**MATERIAL PROVIDED**:
>>>>>

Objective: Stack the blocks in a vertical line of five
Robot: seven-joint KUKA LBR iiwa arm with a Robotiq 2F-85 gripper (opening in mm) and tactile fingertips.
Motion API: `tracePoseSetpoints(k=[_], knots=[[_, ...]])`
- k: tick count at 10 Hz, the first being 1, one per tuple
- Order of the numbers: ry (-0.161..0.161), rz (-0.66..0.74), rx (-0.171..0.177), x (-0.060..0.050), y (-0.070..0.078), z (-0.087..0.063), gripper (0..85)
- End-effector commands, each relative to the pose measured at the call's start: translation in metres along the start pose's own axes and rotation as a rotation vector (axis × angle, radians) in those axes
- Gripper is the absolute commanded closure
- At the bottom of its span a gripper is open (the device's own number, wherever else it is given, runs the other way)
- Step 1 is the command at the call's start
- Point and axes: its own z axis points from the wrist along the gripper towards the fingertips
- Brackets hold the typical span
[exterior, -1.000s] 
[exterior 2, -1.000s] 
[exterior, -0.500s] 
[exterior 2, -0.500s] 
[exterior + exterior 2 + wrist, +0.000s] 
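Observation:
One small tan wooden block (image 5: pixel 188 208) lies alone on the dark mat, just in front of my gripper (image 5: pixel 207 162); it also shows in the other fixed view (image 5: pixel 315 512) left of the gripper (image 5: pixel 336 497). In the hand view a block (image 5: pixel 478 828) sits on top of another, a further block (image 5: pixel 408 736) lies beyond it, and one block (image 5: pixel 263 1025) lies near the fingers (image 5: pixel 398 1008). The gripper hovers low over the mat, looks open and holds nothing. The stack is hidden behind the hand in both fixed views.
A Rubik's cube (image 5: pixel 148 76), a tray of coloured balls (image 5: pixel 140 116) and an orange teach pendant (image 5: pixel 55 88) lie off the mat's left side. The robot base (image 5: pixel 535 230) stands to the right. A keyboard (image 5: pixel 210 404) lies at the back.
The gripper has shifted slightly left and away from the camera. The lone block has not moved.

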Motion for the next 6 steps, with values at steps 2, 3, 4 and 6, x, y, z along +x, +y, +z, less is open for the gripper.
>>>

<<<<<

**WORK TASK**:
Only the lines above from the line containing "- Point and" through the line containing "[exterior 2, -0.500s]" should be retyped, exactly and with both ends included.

**TASK SOLUTION**:
- Point and axes: its own z axis points from the wrist along the gripper towards the fingertips
- Brackets hold the typical span
[exterior, -1.000s] 
[exterior 2, -1.000s] 
[exterior, -0.500s] 
[exterior 2, -0.500s] 

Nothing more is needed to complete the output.